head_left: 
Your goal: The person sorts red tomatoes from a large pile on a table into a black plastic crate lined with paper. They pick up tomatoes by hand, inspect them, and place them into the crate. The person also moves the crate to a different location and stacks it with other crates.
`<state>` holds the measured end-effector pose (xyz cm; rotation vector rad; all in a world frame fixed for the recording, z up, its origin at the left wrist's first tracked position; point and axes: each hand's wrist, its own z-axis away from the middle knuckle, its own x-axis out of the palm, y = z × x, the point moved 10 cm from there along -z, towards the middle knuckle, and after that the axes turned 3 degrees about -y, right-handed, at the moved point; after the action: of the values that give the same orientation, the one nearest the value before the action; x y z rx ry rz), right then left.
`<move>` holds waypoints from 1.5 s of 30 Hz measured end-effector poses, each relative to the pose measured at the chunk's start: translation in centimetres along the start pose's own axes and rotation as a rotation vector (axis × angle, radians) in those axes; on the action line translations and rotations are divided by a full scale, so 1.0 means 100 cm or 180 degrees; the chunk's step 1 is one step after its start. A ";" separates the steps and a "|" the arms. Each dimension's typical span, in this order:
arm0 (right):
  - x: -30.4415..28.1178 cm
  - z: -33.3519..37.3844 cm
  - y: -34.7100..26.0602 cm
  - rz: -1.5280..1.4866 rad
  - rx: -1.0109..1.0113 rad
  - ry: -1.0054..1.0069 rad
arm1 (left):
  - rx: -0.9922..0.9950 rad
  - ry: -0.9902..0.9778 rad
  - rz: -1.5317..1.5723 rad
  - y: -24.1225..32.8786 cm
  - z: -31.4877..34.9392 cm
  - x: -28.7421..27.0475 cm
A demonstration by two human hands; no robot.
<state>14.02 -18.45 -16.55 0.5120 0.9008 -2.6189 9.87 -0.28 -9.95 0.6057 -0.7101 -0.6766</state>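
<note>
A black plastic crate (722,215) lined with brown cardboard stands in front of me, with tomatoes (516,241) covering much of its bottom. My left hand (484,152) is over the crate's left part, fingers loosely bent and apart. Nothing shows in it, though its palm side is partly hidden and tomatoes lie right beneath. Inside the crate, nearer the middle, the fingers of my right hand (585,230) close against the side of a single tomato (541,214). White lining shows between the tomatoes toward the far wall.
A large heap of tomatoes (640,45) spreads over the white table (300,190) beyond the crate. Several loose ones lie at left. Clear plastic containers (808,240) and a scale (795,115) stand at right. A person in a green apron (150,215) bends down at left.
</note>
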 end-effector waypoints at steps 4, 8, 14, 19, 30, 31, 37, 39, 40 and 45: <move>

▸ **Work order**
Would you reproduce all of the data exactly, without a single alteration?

▸ **Problem solution**
head_left: 
Your goal: The person sorts red tomatoes from a large pile on a table into a black plastic crate lined with paper. They pick up tomatoes by hand, inspect them, and place them into the crate. The person also moves the crate to a different location and stacks it with other crates.
`<state>` holds the measured end-effector pose (xyz cm; rotation vector rad; all in a world frame fixed for the recording, z up, its origin at the left wrist's first tracked position; point and axes: each hand's wrist, its own z-axis away from the middle knuckle, its own x-axis out of the palm, y = z × x, the point moved 10 cm from there along -z, towards the middle knuckle, and after that the axes turned 3 degrees about -y, right-handed, at the moved point; after the action: of the values that give the same orientation, the one nearest the value before the action; x y z rx ry rz), right then left.
`<move>` holds waypoints from 1.5 s of 30 Hz measured end-effector poses, each relative to the pose measured at the chunk's start: translation in centimetres along the start pose's own axes and rotation as a rotation vector (axis × angle, radians) in those axes; on the action line translations and rotations are divided by a full scale, so 1.0 means 100 cm or 180 degrees; the chunk's step 1 is one step after its start. A ";" separates the steps and a "|" the arms. Each dimension's typical span, in this order:
arm0 (right):
  - x: -30.4415..28.1178 cm
  - z: -33.3519..37.3844 cm
  - y: -34.7100..26.0602 cm
  - rz: -1.5280..1.4866 rad
  - rx: -1.0109..1.0113 rad
  - ry: -1.0054..1.0069 rad
arm1 (left):
  - rx: -0.9922..0.9950 rad
  - ry: -0.9902..0.9778 rad
  - rz: -1.5317..1.5723 rad
  - y: -24.1225..32.8786 cm
  - z: -31.4877..34.9392 cm
  - x: -28.7421..27.0475 cm
A demonstration by two human hands; no robot.
<state>14.02 -18.45 -16.55 0.5120 0.9008 -2.6189 9.87 -0.28 -9.95 0.6057 -0.7101 -0.6766</state>
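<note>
A black plastic crate (722,215) lined with brown cardboard stands in front of me, with tomatoes (516,241) covering much of its bottom. My left hand (484,152) is over the crate's left part, fingers loosely bent and apart. Nothing shows in it, though its palm side is partly hidden and tomatoes lie right beneath. Inside the crate, nearer the middle, the fingers of my right hand (585,230) close against the side of a single tomato (541,214). White lining shows between the tomatoes toward the far wall.
A large heap of tomatoes (640,45) spreads over the white table (300,190) beyond the crate. Several loose ones lie at left. Clear plastic containers (808,240) and a scale (795,115) stand at right. A person in a green apron (150,215) bends down at left.
</note>
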 end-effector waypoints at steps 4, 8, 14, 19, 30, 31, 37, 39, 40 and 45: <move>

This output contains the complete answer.